Aku kemudian menutup pintu. Dengan cepat, tanganku mengambil ponselku. Lebih dari seharian, pria ini tidak sama sekali menanyai kabarku. Alih-alih bertanya, menjawab pesanku yang sudah sederet menghabiskan layar ponsel, tidak sama sekali dia balas.

"Agaz. Seriously? Ini kamu nggak lagi ngambek gara-gara Reza, 'kan? Oh come on. Don't be like a child. Kalau loe masih nggak jawab, gue beneran selingkuh sama si homo ini!"

Aku memgirimnya tanpa pemikiran yang cukup matang.

Bodoh amat!

###

"Thank you so much. Arigatou gozaimasu." Reza menyalami pria berambut setengah beruban.

Pria itu menyahut dengan gerakan kepala menunduk dan kembali semula, "kochira wa watashi no meishi desu. Jyaaa, Reza san otsukaree sama deshita."

Aku ikut tersenyum saat pria ini mengarahkan senyumnya kepadaku. Dia membungkuk setengah dengan beberapa karyawannya. Aku mengikuti dia.

"Akhirnyaaaaa...."

Aku bernafas lega ketika keluar dari ruang rapat.

"Orang jepang itu pinter. Jadi gimana caranya orang pintar bisa kita kelabui pake feeling. Bikin mereka nyaman. Gue yakin, mereka bakal oke buat kerja sama bareng kita." Reza menjelaskan dengan masih mengetuk-ngetukkan jarinya di layar ponsel.

Aku mengangguk.

"Laper?" tanyanya setelah memasukkan ponsel itu ke saku celana.

Aku kembali mengangguk.

"Have you already found Samsul Bahri?" tanya Reza memasukkan ponselnya ke saku belakang celana.

"Gue bilang jangan sampai dia masuk ke kisah gue." Aku mengikuti Reza masuk ke dalam lift.

Pintu lift terbuka. Kami melangkah keluar.

"Karena Agaz sama sekali gak respons loe. Jadi..." pria itu menghentikan langkahnya. Aku ikut menghentikan langkah. Reza tiba-tiba membungkukkan badannya, mencondongkan wajahnya, mendekatiku. Aku memundurkan kepalaku ke belakang, mencegah sesuatu terjadi. Pria itu tersenyum tiba-tiba, lalu berkata, "loe tahu, nggak? Without cameo, protagonist, and other players,  we can't make the biggest performances in the world. They can't enjoy with your story. So let me handle it."
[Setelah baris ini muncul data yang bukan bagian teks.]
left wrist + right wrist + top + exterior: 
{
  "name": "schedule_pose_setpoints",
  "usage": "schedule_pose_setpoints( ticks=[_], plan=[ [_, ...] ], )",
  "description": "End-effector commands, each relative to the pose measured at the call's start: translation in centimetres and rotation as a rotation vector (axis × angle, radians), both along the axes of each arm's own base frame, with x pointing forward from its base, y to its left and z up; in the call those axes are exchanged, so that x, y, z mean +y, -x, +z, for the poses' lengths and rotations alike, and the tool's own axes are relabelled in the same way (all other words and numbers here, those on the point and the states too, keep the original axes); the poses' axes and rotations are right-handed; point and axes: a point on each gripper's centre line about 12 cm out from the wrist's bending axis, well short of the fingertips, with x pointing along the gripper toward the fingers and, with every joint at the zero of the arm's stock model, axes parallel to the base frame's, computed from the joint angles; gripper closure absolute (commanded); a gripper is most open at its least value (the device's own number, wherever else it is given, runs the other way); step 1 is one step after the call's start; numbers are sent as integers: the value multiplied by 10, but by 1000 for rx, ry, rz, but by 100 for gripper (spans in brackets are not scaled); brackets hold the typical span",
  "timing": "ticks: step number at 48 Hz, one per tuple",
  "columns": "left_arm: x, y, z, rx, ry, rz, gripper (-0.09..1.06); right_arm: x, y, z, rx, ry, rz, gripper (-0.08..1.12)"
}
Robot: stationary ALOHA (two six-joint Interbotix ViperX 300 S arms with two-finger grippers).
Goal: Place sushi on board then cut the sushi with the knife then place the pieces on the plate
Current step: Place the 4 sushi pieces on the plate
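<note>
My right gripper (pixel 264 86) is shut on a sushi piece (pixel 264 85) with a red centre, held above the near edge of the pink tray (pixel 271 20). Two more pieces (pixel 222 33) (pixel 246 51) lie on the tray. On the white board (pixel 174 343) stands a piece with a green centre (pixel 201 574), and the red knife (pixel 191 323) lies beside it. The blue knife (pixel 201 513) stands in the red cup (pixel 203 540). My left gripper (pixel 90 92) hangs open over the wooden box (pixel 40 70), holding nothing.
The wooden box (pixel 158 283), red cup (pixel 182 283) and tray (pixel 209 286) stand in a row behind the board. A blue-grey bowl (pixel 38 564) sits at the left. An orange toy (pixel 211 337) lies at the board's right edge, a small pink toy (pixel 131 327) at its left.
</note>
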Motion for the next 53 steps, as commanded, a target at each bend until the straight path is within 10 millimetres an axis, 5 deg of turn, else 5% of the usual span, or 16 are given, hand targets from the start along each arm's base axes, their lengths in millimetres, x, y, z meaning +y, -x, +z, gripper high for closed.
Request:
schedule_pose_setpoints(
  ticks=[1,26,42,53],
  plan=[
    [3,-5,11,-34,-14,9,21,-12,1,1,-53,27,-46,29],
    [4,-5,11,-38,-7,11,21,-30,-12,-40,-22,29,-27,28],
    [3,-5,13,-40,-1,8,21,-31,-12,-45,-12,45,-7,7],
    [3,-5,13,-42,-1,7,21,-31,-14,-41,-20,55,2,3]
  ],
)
Aku meneguk ludahku. Tanganku mendorong tubuhnya. "Do you mean, find Samsul Bahri in my life? No." Aku menggelengkan kepalaku tegas.

"Samsul Bahri was found it, Echa."

"Echa."

Aku mendongak. Pria dengan setelan kemeja dan celana jins itu berdiri tak jauh dari kami. Matanya menangkapku dengan guratan sama, seperti dua hari lalu, saat kami di Jakarta.